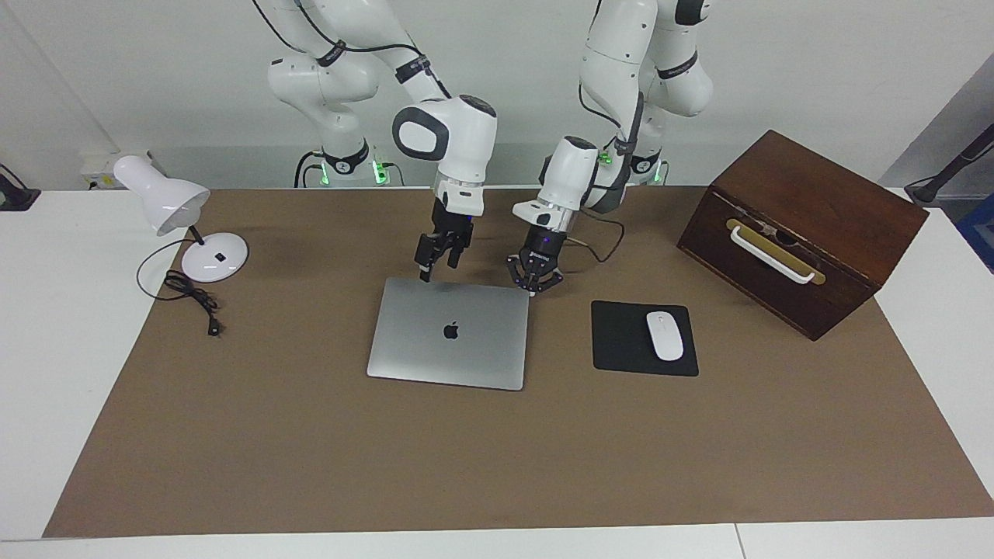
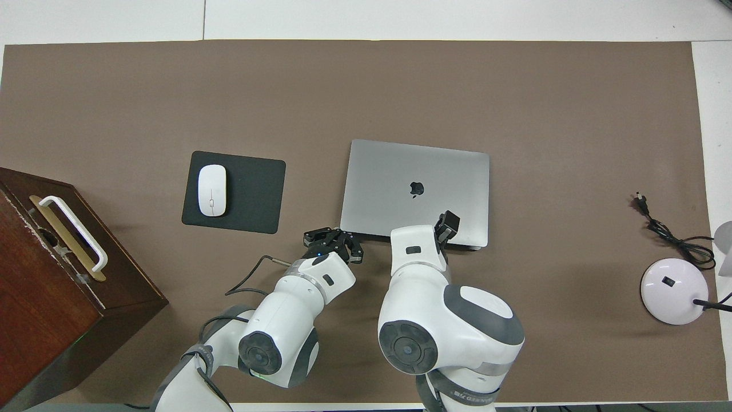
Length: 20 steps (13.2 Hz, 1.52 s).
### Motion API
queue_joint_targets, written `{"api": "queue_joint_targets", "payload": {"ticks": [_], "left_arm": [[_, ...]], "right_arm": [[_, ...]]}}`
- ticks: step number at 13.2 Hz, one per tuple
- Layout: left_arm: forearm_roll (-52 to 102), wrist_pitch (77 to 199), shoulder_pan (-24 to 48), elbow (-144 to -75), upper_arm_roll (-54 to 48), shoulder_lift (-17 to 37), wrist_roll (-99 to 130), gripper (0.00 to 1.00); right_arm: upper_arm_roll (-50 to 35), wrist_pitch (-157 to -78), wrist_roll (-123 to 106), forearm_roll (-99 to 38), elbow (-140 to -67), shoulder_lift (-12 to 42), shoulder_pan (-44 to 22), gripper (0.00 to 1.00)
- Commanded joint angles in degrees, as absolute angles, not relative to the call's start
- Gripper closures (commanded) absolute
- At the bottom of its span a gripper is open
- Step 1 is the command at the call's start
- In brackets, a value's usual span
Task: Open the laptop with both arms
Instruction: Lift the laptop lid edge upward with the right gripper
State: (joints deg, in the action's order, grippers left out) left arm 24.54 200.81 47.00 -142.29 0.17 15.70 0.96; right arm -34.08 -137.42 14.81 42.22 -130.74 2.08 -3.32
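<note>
The laptop (image 1: pixel 449 332) is lying flat and fully shut on the brown mat in the middle of the desk (image 1: pixel 46 326), its lid showing the dark logo, so by the look of it the opening itself is not yet begun and both arms are only getting into place along the laptop's edge nearest the robots. The left claw (image 1: pixel 533 289) is sitting low at the corner of that edge toward the left arm's end of the desk, its fingertips pressed together with nothing between them; it appears to be touching or just about touching the corner, though which cannot be told. The right claw (image 1: pixel 436 269) is hanging just over the same edge near the other corner, one finger reaching down close to the lid; whether its fingers are parted cannot be told. What is left is probably everything that counts: catching the lid's edge, steadying the base, and swinging the lid up. Room looks generous. The mouse pad (image 1: pixel 643 338) with the white mouse (image 1: pixel 665 335) is lying beside the left claw, apart from the laptop, and the wooden box (image 1: pixel 804 229) stands well apart past it. The lamp (image 1: pixel 182 225) and its cord (image 1: pixel 190 295) are lying well apart from the right claw, toward the right arm's end, leaving open mat on every side.
</note>
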Motion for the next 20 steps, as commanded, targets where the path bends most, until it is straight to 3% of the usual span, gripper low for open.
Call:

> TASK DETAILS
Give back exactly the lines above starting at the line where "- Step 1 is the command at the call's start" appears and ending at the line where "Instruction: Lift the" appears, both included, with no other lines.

> COMPLETED EXERCISE
- Step 1 is the command at the call's start
- In brackets, a value's usual span
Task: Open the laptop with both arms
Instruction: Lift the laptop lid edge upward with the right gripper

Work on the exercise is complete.